Family photo captured by Solar Orbiter shows Venus, Earth and Mars shining like stars

From time to time, we see how far human ingenuity has come.

Quite literally: The image above was taken by a spacecraft traveling through the solar system while 251 million kilometers (156 million miles) from Earth – more than the distance between Earth and the Sun. with almost half again.

It was captured by NASA and the European Space Agency’s Solar Orbiter, a mission to study the Sun on November 18, 2020, while on its way to its destination.
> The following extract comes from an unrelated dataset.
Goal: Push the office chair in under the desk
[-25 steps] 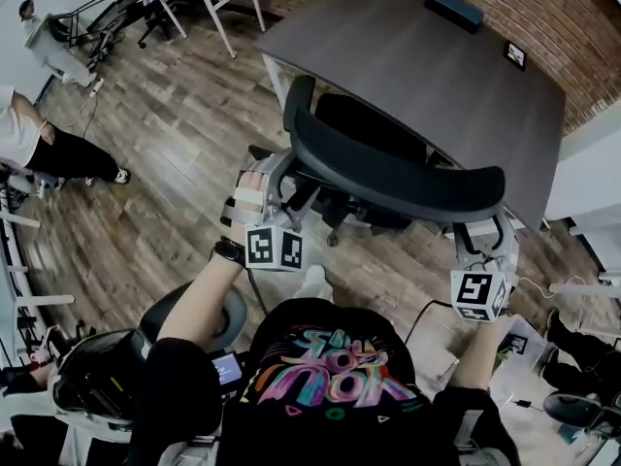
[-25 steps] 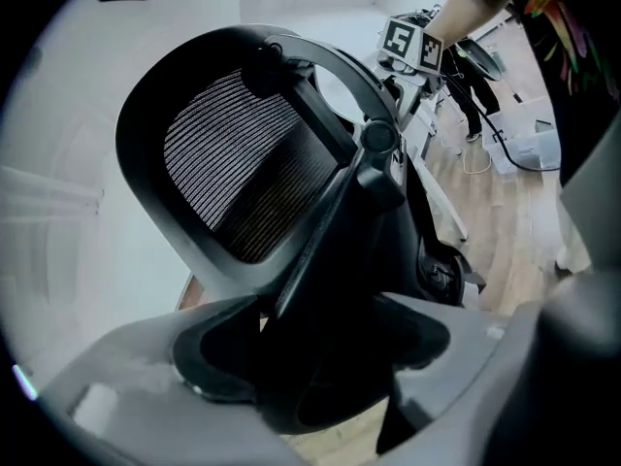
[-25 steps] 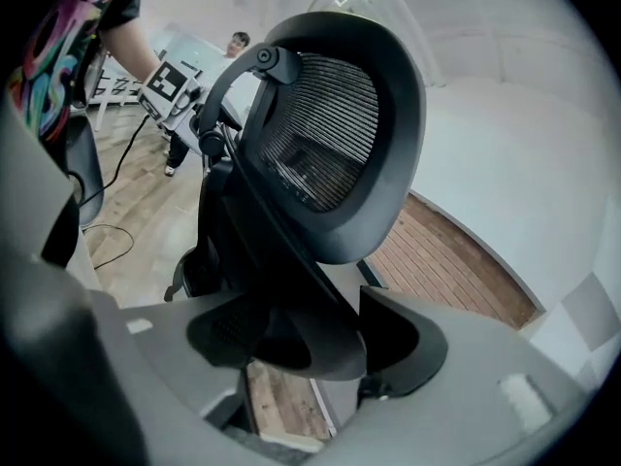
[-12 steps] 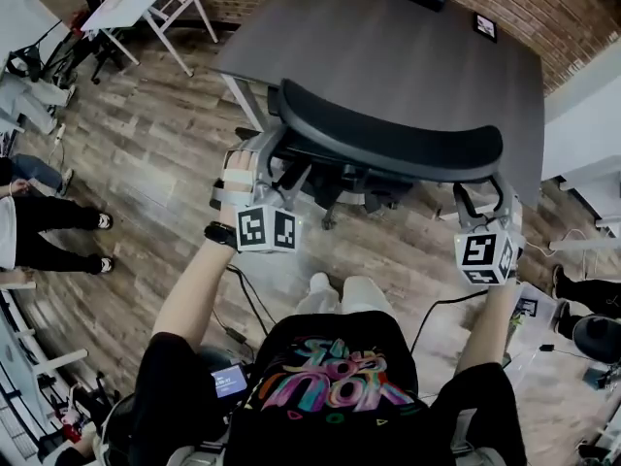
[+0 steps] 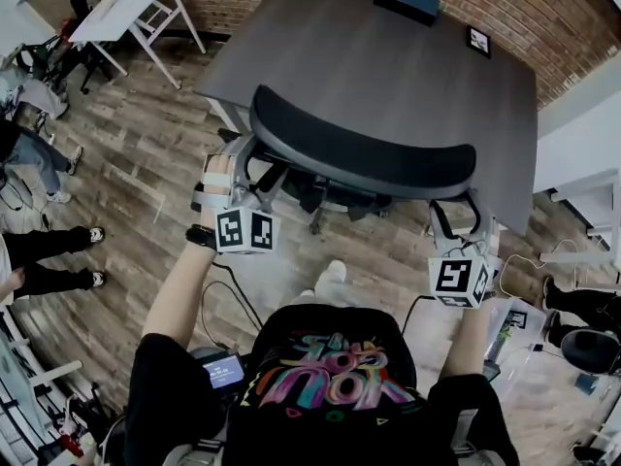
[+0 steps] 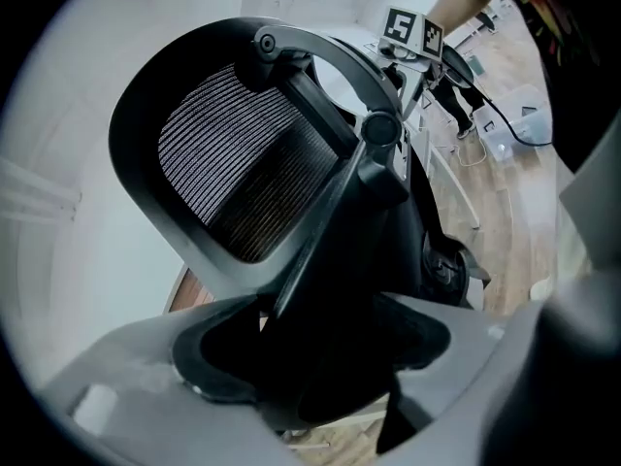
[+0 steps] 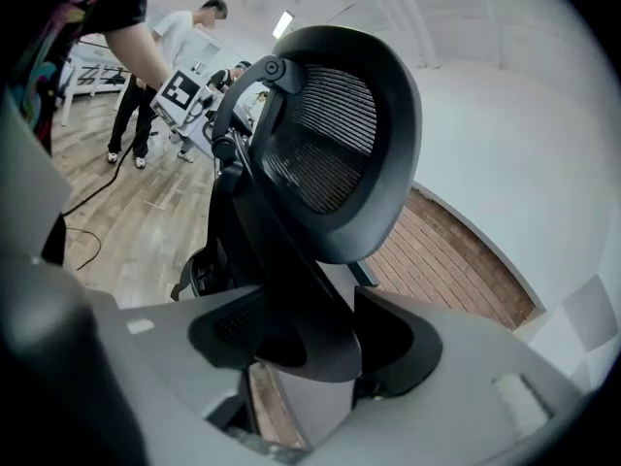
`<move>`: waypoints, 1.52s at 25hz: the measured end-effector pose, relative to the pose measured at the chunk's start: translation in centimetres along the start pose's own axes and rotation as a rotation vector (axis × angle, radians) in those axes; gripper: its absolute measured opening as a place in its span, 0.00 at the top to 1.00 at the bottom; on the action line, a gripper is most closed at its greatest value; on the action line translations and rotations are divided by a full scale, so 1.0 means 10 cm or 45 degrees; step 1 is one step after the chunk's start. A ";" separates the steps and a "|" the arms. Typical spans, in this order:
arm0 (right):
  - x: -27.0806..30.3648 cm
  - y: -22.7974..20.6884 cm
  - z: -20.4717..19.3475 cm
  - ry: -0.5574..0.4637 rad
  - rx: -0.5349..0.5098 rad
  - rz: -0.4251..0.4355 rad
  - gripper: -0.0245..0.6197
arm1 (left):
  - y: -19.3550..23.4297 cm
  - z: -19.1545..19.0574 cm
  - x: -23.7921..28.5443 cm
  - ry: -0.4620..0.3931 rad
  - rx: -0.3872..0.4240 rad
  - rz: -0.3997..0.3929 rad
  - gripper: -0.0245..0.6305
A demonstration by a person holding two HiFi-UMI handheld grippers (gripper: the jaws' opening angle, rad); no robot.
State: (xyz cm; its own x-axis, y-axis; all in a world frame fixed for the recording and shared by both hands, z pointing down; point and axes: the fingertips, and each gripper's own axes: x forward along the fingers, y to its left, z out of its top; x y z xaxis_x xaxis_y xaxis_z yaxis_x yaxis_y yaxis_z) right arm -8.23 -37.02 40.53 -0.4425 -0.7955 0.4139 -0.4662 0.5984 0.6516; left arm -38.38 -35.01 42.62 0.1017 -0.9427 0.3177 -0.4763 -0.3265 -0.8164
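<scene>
The left gripper (image 6: 320,352) has its jaws clamped on the dark frame at the left side of the office chair (image 5: 361,159), behind its backrest. The right gripper (image 7: 315,338) stands wide, with the backrest's right rim pressed between its pads. The chair faces the near edge of the desk (image 5: 388,66), its backrest upright along that edge and its seat mostly hidden under the top, above the wooden floor (image 5: 146,202).
</scene>
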 end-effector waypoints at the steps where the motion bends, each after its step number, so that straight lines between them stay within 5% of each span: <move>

It joins a growing tradition of photographs of Earth taken by instruments far beyond which people themselves can venture.

But it’s not just the Earth after the Solar Orbiter image; Venus and Mars also appear at 48 million and 332 million kilometers from the spacecraft, respectively. It’s a wonderful family portrait when you think of it – three rocky planets, so similar in many ways, but so different from each other – seen through a scientific instrument – the heliosphere imaginary – designed to study the heart of the solar system.

to fly by(ESA / NASA / NRL / Solar Orbiter / SolOHI)

Solar Orbiter was launched in February 2020, and its flight was planned to make several Venus flights to take advantage of the planet’s gravity for an increase in speed, a maneuver known as gravitational assistance. The image of the planets was taken as the Solar Orbiter headed for Venus for one of these flybys.

When the Solar Orbiter reaches its position around the Sun to begin operations in November 2021, it will go far beyond the planetary plane to glimpse the polar regions of the Sun. This will be extremely interesting because, thanks to our observation point on Earth, we never directly imagined the Sun’s poles.

While in transit, Solar Orbiter makes observations. This helps the Solar Orbiter team back on Earth to calibrate and test the instruments on board, but this data can also be used for the scientific analysis of the planets, the solar wind, and space weather.

It also gives us a small inspiring reminder of the fragility and resilience of our own existence. Such photographs always recall the words of Carl Sagan in his 1994 book Pale blue dot, a photograph of the Earth taken by Voyager 1 at the exit of the Solar System.

“Look at that point again. This is here. This is home. This is us. This is everyone you love, everyone you know, everyone you’ve ever heard of, every human being who he was ever, he lived his life, “he wrote.

“The aggregate of our joy and suffering, thousands of religions, ideologies and confident economic doctrines, every hunter and seeker, every hero and coward, every creator and destroyer of civilization, every king and peasant, every young couple in love, every mother and father, child full of hope, inventor and explorer, every moral teacher, every corrupt politician, every “superstar”, every “supreme leader”, every saint and sinner in the history of our species lived there – on a word of dust suspended in a ray of Sun “.